§ **PROBLEM**:
Reproduce the entries below exactly, but only from the line containing "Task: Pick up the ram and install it" to the line containing "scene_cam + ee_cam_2", inclusive.
BEGIN
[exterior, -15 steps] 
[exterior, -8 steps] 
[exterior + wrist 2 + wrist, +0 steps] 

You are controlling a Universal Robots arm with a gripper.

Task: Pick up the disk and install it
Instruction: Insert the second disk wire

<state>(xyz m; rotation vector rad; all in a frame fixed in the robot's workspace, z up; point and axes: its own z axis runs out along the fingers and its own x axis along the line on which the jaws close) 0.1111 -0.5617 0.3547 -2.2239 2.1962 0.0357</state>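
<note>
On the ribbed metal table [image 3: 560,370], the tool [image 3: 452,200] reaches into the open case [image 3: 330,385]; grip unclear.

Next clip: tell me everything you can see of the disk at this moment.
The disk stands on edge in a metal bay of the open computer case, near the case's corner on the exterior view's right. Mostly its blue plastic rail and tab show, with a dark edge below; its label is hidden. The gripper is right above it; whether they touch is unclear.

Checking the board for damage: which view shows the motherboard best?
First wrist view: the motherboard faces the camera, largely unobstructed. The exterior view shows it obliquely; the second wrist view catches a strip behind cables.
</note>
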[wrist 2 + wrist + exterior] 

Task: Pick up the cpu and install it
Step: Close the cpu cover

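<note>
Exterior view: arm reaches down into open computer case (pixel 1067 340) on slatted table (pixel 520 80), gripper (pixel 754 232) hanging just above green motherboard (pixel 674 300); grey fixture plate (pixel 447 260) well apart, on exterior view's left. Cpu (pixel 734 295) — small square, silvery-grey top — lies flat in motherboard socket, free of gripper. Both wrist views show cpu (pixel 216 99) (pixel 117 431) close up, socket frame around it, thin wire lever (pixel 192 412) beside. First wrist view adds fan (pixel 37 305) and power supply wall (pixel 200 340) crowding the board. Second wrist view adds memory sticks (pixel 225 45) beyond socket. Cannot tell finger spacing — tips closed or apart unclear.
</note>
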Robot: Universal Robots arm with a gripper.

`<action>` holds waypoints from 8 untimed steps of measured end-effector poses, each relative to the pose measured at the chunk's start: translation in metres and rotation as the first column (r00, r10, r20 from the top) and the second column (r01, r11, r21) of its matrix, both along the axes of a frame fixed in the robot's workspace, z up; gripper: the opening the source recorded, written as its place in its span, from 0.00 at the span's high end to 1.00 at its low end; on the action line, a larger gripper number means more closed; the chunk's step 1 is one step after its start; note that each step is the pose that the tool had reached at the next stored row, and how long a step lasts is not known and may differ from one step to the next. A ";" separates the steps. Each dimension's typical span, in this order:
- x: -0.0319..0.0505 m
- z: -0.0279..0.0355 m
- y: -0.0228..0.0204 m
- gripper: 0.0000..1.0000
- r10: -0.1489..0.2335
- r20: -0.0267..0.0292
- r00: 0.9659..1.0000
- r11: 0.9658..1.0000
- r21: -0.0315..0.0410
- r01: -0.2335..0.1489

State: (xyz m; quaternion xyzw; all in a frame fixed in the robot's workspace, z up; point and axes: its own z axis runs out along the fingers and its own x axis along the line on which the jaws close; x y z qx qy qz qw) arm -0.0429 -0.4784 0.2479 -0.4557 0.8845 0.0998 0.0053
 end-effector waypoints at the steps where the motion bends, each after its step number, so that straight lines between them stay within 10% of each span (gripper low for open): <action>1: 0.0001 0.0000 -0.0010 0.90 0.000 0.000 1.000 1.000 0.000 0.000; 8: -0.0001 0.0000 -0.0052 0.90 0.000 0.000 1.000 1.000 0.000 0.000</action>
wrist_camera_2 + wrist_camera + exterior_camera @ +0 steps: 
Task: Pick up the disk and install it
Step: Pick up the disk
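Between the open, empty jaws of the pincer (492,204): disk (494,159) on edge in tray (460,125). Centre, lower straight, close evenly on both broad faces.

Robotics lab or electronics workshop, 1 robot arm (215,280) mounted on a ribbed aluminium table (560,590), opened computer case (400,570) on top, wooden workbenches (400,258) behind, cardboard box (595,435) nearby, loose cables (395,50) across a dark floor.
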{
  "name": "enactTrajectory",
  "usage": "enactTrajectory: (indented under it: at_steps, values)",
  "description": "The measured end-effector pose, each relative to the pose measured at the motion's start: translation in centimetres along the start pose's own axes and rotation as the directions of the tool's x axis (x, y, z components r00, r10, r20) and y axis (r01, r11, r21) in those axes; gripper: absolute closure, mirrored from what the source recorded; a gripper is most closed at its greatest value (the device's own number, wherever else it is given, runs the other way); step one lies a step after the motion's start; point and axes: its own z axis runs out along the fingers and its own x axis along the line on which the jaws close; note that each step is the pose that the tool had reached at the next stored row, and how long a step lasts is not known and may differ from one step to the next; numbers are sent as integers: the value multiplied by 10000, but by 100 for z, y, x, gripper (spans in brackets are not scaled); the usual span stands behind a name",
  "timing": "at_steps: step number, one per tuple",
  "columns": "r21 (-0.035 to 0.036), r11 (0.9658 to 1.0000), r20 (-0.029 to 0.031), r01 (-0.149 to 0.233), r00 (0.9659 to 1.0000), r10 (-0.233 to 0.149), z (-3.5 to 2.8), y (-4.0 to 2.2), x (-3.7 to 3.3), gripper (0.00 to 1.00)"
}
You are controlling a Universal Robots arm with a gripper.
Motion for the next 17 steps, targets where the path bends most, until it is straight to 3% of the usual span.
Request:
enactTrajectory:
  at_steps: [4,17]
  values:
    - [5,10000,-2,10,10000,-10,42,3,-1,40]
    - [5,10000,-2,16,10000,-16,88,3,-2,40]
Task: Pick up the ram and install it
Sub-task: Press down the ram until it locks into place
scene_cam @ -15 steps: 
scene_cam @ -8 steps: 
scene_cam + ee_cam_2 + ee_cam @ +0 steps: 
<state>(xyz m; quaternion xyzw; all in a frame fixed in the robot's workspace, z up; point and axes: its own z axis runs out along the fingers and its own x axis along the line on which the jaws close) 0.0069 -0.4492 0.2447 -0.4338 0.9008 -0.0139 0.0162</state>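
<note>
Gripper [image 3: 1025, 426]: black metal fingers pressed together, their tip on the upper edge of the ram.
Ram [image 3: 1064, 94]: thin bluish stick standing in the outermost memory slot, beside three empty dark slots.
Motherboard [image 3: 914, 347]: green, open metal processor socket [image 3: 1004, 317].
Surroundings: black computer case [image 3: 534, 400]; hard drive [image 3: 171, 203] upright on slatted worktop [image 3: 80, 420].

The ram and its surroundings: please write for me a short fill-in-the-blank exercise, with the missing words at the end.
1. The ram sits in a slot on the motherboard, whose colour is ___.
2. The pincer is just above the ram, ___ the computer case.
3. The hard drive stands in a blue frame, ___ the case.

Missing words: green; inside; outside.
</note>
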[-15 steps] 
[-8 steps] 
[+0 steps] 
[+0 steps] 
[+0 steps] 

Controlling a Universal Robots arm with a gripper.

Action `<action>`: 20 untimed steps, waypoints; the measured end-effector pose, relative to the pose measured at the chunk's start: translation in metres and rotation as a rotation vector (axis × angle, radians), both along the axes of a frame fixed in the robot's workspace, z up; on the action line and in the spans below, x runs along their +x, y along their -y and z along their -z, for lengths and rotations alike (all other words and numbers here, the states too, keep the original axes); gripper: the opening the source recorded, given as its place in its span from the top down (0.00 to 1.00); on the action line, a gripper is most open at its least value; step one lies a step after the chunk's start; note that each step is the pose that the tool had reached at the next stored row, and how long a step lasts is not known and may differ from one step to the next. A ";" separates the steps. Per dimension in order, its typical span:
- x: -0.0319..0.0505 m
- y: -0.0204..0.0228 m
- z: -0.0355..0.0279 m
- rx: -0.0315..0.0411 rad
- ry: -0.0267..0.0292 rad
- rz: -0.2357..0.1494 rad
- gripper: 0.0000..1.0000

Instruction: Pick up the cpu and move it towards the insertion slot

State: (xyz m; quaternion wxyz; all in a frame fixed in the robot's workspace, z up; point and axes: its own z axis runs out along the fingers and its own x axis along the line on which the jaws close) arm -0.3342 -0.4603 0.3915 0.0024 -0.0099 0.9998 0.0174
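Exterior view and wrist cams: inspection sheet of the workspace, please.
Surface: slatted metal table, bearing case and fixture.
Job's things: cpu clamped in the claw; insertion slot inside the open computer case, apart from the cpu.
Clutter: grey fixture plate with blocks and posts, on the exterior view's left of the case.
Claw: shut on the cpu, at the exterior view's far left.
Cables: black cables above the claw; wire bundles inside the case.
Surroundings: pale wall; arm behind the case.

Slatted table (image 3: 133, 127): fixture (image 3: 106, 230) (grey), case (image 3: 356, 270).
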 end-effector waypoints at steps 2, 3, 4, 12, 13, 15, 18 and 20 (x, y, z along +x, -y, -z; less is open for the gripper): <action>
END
§ **REPLY**:
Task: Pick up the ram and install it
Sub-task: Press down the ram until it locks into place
scene_cam @ -15 steps: 
scene_cam @ -8 steps: 
scene_cam + ee_cam_2 + ee_cam @ +0 steps: 

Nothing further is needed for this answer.